■ **Task statement**:
One range is to be output from the listing below, exactly as written: the line with "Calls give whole" to the line with "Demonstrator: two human", both kept.

■ **Supplied data**:
== Segment start ==

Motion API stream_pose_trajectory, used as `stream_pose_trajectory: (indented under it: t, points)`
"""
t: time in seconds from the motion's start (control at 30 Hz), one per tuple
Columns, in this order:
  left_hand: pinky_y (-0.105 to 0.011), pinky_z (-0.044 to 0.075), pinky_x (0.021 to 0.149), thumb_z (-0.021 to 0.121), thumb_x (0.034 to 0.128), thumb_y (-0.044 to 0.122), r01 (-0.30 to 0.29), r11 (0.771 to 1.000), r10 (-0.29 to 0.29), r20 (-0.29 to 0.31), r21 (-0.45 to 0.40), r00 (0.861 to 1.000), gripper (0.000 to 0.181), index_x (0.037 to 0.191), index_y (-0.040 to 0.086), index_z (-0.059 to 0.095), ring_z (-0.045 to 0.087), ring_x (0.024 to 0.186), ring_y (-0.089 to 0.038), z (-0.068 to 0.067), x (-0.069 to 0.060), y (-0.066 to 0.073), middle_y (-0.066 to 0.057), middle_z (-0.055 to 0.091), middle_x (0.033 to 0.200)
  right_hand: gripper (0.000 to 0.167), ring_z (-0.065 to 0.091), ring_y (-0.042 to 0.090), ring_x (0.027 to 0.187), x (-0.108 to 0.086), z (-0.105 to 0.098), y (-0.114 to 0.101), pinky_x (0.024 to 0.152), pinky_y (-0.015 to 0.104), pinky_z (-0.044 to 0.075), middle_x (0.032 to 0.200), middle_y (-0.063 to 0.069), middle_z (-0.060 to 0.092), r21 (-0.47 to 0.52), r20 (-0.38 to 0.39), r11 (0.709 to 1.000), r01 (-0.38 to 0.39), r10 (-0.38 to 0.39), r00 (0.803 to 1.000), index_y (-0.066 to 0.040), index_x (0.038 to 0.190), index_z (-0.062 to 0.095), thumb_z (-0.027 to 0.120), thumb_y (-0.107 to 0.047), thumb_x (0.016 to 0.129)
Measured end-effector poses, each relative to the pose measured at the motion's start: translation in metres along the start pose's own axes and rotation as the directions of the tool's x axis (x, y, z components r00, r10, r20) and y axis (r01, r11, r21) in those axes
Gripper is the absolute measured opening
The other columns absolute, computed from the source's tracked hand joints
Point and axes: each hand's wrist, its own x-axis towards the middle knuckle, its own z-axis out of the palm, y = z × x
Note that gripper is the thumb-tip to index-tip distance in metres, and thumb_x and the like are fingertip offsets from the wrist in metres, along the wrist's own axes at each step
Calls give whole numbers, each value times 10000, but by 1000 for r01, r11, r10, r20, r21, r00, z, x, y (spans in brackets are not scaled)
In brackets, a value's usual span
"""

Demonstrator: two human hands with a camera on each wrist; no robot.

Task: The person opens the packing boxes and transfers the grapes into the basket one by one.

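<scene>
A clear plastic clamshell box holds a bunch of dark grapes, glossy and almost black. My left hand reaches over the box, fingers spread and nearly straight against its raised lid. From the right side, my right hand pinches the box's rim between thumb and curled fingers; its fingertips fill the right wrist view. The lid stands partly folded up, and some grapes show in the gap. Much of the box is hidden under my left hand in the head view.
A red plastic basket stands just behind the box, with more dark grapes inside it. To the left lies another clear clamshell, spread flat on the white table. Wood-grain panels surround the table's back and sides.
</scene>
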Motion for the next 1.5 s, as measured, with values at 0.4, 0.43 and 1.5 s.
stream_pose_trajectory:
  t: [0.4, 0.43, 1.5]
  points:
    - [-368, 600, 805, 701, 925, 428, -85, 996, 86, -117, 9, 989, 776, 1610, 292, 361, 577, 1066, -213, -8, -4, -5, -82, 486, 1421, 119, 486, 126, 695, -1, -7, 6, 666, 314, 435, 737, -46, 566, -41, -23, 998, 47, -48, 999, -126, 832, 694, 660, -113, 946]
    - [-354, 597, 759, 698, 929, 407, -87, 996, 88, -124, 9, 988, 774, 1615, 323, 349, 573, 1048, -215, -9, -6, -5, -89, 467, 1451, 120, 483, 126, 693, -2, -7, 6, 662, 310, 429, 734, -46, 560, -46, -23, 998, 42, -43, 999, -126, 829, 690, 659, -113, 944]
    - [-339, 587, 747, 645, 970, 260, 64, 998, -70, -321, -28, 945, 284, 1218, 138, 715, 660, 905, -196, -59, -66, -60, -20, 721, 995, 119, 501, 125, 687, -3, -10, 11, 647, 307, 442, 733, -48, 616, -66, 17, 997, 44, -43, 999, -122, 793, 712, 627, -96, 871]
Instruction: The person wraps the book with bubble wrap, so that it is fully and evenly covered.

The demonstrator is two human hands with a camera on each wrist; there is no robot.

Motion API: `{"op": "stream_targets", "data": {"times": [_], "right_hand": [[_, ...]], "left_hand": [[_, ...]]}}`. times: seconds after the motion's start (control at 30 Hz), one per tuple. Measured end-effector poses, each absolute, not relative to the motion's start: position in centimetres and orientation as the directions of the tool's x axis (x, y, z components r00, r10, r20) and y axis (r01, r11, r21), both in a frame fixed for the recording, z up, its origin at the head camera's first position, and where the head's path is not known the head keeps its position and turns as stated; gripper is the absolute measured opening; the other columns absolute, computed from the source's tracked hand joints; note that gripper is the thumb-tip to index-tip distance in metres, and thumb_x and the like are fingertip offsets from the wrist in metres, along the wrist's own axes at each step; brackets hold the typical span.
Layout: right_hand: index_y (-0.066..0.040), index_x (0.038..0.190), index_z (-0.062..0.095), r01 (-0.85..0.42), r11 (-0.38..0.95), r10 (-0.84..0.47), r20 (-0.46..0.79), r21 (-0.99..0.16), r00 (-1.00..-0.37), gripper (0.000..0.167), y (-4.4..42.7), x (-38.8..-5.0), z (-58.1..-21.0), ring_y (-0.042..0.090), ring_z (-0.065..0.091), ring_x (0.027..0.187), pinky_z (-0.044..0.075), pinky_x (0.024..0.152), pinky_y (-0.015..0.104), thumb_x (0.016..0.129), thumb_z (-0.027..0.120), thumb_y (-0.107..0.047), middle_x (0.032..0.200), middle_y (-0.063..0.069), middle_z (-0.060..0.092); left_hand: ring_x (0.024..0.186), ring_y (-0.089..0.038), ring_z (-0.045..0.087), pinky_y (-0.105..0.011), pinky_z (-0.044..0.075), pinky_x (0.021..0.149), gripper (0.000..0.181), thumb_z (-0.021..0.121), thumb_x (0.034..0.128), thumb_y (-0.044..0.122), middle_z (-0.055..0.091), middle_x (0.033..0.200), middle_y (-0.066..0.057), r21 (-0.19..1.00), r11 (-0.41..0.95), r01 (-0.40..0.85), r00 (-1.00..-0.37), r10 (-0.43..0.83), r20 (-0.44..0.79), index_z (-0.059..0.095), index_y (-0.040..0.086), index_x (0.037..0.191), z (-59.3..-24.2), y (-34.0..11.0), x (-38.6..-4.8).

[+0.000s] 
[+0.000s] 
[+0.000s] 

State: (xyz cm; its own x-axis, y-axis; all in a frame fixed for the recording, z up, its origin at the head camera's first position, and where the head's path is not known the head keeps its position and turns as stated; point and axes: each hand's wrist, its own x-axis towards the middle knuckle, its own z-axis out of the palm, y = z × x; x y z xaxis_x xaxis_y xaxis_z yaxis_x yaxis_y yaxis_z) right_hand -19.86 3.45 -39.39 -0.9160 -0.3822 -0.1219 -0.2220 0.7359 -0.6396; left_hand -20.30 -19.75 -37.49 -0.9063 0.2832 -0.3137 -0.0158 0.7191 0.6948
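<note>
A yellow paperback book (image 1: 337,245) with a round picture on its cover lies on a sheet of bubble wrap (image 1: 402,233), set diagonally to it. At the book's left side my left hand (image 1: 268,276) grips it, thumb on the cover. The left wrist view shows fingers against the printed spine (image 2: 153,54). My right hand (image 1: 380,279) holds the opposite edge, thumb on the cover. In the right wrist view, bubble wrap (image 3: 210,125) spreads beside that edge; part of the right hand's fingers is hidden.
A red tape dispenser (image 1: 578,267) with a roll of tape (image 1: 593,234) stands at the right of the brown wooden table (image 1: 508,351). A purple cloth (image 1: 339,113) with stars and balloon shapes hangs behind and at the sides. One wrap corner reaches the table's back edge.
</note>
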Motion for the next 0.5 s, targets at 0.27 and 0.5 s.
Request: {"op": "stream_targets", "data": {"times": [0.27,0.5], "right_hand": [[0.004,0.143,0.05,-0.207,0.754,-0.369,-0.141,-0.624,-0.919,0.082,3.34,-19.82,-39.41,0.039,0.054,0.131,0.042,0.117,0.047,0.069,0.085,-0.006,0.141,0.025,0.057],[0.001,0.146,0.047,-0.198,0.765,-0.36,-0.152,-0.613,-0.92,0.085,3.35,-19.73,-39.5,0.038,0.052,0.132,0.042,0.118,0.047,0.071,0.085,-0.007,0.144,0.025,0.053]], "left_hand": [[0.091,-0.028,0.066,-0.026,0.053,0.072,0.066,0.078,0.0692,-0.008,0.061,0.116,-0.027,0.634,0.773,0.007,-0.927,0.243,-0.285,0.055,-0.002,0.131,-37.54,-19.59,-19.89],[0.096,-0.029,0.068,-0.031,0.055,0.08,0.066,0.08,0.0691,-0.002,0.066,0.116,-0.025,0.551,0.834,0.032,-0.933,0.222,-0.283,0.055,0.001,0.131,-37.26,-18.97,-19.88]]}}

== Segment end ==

■ **Result**:
Calls give whole numbers, each value times 10000, but by 1000 for r01, r11, r10, r20, r21, r00, z, x, y (spans in brackets are not scaled)
In brackets, a value's usual span
"""

Demonstrator: two human hands with a camera on each wrist; no robot.

What precedes this is the full answer.